Heath Ledger in the role of Joker is spine-chilling. Batman is cool, but Joker is the scene-stealer. He snatches/clinches/carries the movie single handedly. He simply disappears into the role. I just discovered that he died earlier this year. Sad.
It’s unbelievable how much impact some audio-visual inputs can have on you. I was on the edge of my seat for most of the time. Great stuff.
4.5/5
Fun-1
The fun has officially, practically and wholly begun. Life has done a volte-face. From deathly lows to heavenly highs – i’m seeing everything out here. I saw The Dark Knight at PVR last night. The impact it had on me is e-n-o-r-m-o-u-s. The Joker, Heath Ledger, is great. More on it in the next post…
We went out for a fabulous outing today. We hired a travera, first went to the grand Ellora caves, then to a hill station called Mehsmar and then to a water-park. Real, solid fun. I’ve just returned.
But amidst the loud music, my excited shouts at the water-park and all the spicy food i’ve consumed in the last 24 hours, i’ve ended up with a sore throat which is as bad as it gets. I’ve got a baritone now which is punctuated by air-puffing sounds which is – not cool.
Can’t wait to get back home and start writing here about more serious topics.
Now, the fun begins.
I feel phoenixed, once more.
I had a horrid, testing time recently. I think i deserve some rest, or perhaps more that
. Went out the whole evening today, had a fab dinner, going for The Dark Knight tonight(i’m excited about it), tomorrow we’re leaving for a nearby hill station…in short… life’s up and running again. Hey, and did i forget to say that i’m leaving for home on friday?
Couldn’t be better!
Practical Horror
I will rate the practical examination of medical stream more challenging and more punishing than the theory exams any day. Last three-four days were torture of the highest degree. Pressure, competetion, the quest for knowledge are all one thing. But when you’re required to face four hard faced examiners every consecutive day firing at you questions infinitely tough – these good old virtues all evaporate.
Boy – it was a new nightmare everyday. How i wished i had by-hearted tryptophan metabolism in detail, how i wished i knew how the arm’s abduction would be affected if deltoid was paralysed while serratus anterior was not, how could i not study the ossification of carpals and the joints of tarsals! Whhoosh. Well, there were some positives too but they were few and far between.
I’m glad the final exams are over. NOW, THE FUN BEGINS.

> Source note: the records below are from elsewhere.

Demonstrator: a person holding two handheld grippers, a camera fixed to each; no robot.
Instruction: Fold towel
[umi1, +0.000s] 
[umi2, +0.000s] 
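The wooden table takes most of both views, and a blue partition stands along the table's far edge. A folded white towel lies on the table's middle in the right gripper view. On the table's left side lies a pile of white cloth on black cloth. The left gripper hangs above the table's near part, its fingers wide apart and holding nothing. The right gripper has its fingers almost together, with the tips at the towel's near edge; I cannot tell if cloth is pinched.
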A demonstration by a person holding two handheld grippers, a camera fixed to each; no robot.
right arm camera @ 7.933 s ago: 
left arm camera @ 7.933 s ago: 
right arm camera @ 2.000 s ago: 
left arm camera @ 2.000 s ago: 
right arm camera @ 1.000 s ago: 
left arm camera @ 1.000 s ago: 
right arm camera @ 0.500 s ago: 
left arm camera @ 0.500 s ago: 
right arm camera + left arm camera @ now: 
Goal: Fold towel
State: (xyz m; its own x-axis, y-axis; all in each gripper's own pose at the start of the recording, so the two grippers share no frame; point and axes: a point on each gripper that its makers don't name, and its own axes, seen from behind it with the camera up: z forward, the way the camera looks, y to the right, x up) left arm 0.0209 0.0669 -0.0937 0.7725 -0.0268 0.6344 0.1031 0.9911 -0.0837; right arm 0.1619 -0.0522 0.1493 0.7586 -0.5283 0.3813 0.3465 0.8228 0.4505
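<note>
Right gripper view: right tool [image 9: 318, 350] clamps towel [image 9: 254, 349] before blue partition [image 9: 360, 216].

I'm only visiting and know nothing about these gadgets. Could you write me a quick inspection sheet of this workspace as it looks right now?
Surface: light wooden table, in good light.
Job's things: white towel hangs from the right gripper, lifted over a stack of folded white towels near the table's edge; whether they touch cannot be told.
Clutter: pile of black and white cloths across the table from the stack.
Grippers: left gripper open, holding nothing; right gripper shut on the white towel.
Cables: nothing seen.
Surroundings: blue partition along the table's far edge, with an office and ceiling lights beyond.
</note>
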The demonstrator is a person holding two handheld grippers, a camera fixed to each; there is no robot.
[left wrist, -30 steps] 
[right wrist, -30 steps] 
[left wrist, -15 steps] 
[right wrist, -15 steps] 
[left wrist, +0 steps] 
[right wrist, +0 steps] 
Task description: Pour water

Phool Phir Khil Jaate Hain(Mesmerising)
…contd from last post
But that’s not important… what’s important is how beautiful life is life. Finals were almost as hectic as the prelims, bohot **** fati. But i enjoyed every bit of it. Every second.
Life has so many faces, so many views and view points, so many layers and so many characters and many more stories. Even the off days are so good, the good ones are obviously better. Mesmerising.
May be this place is not meant to handle such philosophical lines. But i can’t help it, not when practical exams are still more than 60 hours away… not when i got a long long long holiday after that… not when i’m so happy that i’m in this profession… not when i’ve listened to “Kahin Toh” from Jaane Tu for not less than 20 times straight in the last one hour… not when Rashid and Vasundhara are singing so beautifully… not when it’s the most rocking, i repeat The Most Rocking time i’ve ever had. Mesmerising.